* Exercise objective *
Go over the entries below line by line, copying each one that contains the word "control".

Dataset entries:
=== Section Start ===

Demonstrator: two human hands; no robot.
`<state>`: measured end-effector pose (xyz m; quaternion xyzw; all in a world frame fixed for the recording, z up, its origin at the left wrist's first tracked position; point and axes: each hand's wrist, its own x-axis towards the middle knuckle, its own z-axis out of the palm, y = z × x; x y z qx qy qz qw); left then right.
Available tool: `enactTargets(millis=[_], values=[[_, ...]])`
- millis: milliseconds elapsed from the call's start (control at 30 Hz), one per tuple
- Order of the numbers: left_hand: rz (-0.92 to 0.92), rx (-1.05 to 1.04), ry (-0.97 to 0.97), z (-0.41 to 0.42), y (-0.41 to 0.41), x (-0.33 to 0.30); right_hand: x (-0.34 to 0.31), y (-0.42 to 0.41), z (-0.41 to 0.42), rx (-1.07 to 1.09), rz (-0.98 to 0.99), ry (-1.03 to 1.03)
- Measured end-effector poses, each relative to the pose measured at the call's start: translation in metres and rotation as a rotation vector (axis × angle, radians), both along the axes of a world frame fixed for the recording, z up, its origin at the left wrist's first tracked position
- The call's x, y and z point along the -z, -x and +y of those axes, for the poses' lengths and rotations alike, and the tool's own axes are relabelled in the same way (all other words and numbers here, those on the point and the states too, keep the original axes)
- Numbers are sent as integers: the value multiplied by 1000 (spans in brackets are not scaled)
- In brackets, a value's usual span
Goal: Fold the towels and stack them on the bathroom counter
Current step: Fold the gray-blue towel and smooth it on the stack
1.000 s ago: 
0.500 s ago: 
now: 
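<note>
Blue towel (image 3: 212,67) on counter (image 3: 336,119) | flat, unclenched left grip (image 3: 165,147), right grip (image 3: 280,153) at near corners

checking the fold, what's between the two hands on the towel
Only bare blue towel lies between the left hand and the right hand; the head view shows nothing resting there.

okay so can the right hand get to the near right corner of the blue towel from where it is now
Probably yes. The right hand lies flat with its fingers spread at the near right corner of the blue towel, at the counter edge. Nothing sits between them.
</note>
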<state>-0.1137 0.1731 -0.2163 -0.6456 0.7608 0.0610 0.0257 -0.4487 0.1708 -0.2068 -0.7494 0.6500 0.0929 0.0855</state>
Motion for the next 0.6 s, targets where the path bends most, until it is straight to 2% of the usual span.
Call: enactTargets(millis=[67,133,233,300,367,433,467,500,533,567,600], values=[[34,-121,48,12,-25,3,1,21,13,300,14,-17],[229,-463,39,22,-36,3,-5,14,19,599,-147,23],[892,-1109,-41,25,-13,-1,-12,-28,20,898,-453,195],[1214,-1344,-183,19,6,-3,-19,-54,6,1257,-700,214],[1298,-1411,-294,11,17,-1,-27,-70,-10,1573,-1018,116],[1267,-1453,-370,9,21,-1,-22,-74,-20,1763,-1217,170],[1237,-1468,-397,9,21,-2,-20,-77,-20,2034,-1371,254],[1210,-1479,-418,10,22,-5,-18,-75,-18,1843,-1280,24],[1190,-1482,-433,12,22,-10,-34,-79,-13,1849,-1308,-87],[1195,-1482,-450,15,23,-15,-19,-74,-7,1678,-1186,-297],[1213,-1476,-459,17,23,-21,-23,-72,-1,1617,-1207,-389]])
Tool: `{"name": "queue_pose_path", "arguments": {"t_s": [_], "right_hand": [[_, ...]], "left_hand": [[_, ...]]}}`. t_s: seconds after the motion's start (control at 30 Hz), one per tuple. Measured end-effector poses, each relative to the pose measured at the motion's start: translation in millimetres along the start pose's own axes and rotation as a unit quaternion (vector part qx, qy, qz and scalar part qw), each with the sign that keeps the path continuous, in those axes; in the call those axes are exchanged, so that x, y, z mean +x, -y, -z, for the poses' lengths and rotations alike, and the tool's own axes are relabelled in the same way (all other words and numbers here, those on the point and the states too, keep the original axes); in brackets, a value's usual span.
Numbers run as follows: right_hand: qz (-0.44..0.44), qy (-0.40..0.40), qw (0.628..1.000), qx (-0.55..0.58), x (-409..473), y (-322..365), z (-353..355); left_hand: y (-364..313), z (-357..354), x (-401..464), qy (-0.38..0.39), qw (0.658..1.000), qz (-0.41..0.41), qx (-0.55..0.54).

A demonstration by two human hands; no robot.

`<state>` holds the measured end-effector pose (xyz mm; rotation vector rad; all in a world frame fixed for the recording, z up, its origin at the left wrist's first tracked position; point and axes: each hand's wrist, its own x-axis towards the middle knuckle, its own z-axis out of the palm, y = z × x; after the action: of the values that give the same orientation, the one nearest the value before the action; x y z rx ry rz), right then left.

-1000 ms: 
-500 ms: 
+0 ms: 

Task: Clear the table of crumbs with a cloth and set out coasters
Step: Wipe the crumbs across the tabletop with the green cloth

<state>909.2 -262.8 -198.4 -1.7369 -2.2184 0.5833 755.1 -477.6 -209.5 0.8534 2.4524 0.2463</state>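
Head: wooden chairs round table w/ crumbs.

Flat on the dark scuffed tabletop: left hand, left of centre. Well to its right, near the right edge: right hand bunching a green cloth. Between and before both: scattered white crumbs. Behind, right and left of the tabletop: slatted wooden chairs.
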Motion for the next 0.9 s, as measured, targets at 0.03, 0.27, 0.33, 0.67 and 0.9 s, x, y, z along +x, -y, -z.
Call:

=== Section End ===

* Completed exercise *
- millis: milliseconds elapsed from the call's start (control at 30 Hz), one per tuple
Tool: `{"name": "queue_pose_path", "arguments": {"t_s": [_], "right_hand": [[_, ...]], "left_hand": [[_, ...]]}}`. t_s: seconds after the motion's start (control at 30 Hz), one per tuple. Measured end-effector poses, each relative to the pose measured at the motion's start: translation in millimetres along the start pose's own axes and rotation as a unit quaternion (vector part qx, qy, qz and scalar part qw), each with the sign that keeps the path continuous, in those axes; in the call those axes are exchanged, so that x, y, z mean +x, -y, -z, for the poses' lengths and rotations alike, and the tool's own axes are relabelled in the same way (all other words and numbers here, those on the point and the states too, keep the original axes); in brackets, a value's usual span.

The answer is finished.